What kind of trash cans do you have that he keeps moving? Can you chain them together and lock them in place maybe?
Too bad they can’t be rigged with electricity to shock him when he touches them!
I am sorry your neice didn’t get to do her thing but I’m really glad no one was hurt!
If you do the Ed Norton thing as a pay per view, let us know. I’d put down $34.95 to see that.
*LAUGH* see, ’tis why I let you do the talking, babe.
I’m with ya on Ed Norton. *nod*
Hey when you gotta pick the nose, you gotta pick the nose.
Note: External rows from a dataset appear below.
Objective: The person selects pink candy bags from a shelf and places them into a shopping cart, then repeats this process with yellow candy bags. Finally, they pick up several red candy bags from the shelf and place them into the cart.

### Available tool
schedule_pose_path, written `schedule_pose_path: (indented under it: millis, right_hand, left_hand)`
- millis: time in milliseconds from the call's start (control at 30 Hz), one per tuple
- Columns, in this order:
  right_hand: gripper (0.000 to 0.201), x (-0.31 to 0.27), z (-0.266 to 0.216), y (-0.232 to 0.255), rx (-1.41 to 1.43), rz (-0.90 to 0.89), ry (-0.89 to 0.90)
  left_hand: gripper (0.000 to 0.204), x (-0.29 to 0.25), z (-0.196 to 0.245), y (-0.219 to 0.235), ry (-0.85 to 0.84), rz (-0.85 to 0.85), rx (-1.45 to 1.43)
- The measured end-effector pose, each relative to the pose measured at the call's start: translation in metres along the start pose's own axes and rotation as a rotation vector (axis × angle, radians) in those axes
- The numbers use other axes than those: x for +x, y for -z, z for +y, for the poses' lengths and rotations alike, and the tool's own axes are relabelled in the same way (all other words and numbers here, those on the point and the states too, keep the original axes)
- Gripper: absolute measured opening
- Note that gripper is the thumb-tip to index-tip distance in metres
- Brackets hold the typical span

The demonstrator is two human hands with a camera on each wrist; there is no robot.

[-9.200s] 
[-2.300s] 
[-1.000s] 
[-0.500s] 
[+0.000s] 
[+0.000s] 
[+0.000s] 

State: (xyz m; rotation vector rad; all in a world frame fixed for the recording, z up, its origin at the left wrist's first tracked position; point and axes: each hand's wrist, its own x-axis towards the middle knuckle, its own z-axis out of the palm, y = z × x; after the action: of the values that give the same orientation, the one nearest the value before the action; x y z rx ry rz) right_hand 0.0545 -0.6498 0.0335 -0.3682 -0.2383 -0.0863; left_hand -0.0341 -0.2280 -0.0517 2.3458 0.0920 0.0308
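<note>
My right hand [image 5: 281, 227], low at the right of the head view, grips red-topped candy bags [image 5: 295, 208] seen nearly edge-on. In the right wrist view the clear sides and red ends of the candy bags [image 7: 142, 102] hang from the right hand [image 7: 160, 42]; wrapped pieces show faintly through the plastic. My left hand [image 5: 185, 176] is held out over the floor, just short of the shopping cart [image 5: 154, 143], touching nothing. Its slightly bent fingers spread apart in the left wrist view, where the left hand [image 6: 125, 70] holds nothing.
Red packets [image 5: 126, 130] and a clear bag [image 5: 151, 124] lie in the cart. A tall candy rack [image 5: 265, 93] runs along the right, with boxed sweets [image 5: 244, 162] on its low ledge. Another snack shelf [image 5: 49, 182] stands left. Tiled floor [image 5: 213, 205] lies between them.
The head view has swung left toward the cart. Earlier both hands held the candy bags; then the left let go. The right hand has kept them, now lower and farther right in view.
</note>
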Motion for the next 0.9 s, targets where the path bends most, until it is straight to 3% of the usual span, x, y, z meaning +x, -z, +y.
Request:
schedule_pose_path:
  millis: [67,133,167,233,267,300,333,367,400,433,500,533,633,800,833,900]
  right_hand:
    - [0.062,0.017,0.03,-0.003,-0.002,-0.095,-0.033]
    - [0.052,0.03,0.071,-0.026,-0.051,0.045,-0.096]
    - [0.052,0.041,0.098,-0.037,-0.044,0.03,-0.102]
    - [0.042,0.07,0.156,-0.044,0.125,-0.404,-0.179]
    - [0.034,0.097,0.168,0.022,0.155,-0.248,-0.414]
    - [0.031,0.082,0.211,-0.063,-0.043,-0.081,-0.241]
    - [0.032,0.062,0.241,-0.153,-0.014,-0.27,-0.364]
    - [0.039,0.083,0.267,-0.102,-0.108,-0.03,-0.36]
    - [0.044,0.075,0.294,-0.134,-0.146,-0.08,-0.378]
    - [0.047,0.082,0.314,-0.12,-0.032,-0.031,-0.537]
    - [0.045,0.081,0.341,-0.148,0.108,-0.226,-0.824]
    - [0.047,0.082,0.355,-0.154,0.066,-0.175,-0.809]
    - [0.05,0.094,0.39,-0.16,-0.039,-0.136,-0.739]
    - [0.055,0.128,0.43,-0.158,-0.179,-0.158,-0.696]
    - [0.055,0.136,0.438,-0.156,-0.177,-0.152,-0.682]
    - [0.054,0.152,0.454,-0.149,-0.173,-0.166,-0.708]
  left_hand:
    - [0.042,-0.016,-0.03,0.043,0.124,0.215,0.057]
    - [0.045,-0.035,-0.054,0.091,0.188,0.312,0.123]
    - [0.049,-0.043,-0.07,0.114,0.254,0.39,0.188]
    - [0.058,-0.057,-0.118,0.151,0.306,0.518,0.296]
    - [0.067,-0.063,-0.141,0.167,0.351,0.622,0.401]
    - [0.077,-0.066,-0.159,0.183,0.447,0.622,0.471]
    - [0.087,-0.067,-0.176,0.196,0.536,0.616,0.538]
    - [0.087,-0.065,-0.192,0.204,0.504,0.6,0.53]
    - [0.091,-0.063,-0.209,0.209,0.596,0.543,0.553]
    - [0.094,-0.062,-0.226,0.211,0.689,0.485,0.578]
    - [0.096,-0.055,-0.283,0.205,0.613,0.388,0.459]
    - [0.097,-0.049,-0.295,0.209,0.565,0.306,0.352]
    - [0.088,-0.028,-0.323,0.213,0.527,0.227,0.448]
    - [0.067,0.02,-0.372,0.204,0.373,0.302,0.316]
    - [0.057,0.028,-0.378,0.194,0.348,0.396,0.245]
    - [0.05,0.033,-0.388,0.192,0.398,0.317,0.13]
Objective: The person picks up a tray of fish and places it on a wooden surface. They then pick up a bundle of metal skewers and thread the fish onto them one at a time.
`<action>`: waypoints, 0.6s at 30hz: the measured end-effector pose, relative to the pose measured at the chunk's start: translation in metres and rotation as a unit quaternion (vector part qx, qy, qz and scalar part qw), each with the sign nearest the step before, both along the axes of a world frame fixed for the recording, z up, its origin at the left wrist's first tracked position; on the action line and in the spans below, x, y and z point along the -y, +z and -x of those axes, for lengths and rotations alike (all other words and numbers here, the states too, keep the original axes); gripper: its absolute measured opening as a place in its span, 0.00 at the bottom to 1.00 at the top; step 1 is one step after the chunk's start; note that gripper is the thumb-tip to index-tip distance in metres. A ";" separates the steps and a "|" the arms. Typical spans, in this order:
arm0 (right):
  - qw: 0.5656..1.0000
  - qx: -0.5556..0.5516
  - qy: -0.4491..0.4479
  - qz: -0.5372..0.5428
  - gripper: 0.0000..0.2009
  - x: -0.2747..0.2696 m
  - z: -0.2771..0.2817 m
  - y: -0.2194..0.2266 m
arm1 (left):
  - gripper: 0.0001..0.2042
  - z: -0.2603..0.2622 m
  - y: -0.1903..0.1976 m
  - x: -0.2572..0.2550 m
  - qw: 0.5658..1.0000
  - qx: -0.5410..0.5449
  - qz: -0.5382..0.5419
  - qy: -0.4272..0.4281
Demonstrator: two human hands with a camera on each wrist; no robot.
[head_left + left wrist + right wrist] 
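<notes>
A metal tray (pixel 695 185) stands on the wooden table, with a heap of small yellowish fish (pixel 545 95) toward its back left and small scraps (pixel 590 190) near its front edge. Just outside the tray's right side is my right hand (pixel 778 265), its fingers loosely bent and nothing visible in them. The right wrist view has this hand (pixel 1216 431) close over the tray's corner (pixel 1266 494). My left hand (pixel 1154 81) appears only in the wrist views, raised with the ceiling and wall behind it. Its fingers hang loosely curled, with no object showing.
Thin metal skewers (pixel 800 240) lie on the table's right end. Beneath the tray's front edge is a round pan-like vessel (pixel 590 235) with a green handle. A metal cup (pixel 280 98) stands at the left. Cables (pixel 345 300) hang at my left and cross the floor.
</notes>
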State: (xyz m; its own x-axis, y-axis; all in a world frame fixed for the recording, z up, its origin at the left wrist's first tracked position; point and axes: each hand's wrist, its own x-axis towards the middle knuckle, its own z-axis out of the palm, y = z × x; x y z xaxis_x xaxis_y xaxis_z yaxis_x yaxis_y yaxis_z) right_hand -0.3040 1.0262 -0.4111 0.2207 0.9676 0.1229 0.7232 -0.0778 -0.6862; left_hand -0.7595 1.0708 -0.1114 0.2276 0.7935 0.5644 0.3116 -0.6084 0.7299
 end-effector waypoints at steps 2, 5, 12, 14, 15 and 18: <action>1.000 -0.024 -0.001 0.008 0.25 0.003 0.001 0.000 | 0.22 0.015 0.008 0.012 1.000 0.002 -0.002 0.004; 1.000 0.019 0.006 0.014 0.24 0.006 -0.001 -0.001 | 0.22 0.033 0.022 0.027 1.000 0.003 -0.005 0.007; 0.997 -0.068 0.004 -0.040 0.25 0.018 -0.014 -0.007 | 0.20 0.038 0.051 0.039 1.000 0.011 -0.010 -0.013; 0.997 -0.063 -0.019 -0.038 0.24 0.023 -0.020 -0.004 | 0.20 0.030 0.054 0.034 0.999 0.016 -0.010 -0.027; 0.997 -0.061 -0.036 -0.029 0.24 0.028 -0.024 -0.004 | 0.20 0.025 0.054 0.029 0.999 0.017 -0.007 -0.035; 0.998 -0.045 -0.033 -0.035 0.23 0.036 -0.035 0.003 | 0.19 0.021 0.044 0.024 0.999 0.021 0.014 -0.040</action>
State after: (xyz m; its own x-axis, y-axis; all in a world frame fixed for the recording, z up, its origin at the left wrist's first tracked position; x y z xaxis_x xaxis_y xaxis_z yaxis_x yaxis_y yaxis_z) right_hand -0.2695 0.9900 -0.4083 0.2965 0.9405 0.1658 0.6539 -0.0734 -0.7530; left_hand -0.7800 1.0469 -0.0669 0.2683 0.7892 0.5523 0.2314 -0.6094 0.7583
I’m gonna ask my dad if he’s ever been to America cos I think we may be related 😉
Truth-
I’d let Ed Norton fuck me in the ass and I’m not eeven into ass play. I’d let him pretty much stick it anywhere. There is just something about that man!
I’m so sorry the fire stole Morgan’s thunder. That sucks. But the star shall rise again!!!
As for Edward Norton (I prefer to call him by the full name); I had a crush on him when he was dating Salma Hayek. But not since then, & I’ve discovered that it had more to do w/ my girl-crush on Salma. God, she’s HOT!